The fact is that the Chinese have made a habit of throwing down trash. Even if there is a trashcan nearby, which is not often the case, most people will simply drop their wrapper or can or banana peel, and walk blithely on. This practice is taught to children when they are young. No one corrects a child when he throws down trash. I won’t attempt to explain the psychology of this practice, except to say that most people only feel responsible, at most, for their own little space. For example, people who live near me will sweep the trash out of their patio and leave it lying on the sidewalk. If I buy, say, an ice-cream cone and give the wrapper back to the vendor for disposal, he will probably just drop it on the ground. Sometimes I carry a wrapper or banana peel for blocks before finding a trash can. I don’t want to accuse all Chinese of harboring this attitude, but it does seem to apply to the overwhelming majority. In my English classes, many students criticize the Chinese attitude toward trash. However, a major change in consciousness will be required before the situation improves.

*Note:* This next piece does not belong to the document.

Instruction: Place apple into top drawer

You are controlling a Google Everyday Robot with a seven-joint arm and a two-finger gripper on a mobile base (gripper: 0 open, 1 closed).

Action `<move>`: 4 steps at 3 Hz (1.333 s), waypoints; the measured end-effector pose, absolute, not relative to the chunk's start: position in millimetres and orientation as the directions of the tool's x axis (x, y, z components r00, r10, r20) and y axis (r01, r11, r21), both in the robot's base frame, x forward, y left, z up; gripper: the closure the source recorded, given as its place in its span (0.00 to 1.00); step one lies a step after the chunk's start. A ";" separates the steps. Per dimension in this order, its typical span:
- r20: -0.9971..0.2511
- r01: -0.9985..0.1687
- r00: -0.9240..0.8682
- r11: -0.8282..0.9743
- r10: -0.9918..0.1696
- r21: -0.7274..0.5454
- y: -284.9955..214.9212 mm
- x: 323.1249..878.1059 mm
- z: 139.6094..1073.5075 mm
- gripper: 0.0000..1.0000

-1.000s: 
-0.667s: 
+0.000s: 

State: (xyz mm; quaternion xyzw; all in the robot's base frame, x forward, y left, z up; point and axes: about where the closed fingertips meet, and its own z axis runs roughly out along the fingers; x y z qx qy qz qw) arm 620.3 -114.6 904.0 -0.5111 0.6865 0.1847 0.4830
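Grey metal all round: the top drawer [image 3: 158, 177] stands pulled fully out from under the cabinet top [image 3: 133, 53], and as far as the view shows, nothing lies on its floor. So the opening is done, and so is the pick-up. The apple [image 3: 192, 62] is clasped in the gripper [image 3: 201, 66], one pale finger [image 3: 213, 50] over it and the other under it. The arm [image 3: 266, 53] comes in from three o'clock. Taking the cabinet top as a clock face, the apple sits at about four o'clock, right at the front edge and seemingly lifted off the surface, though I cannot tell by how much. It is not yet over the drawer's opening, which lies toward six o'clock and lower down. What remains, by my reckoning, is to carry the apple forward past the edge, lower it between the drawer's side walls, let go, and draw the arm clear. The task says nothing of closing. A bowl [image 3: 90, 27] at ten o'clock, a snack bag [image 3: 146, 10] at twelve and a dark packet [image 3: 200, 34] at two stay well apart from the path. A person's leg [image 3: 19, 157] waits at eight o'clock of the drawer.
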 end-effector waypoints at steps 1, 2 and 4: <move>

I was riding a city bus with a Chinese friend recently. We were talking about the mayor and his plan. My friend said the mayor would be successful. I replied that the main problem--trash, of course--was being ignored and that the city government should make it a priority issue. He said that much of the problem was caused by the shop owners. They should pay someone to haul away their trash. I said that this wouldn’t work without government pressure; also that no private industry existed to provide that service. Government leadership was needed to create the necessary infrastructure, publicize the issue, and enforce penalties. He said that the city had no money to spend on the problem. I said very small taxes could be levied on businesses, or people could be charged for service on an as-used basis. The money shortage was simply an excuse for doing nothing. In return my friend observed, wisely, “It is easier to change the streets than to change the hearts of the people.” I agreed and then said that, in my opinion, until China was able to solve this problem, it would remain a third-world country. Foreigners would never be able to ignore the piles of trash. In their eyes, China would remain a backward and dirty country. I still have great confidence in the future of China, but the distance to be traveled at times seems staggering.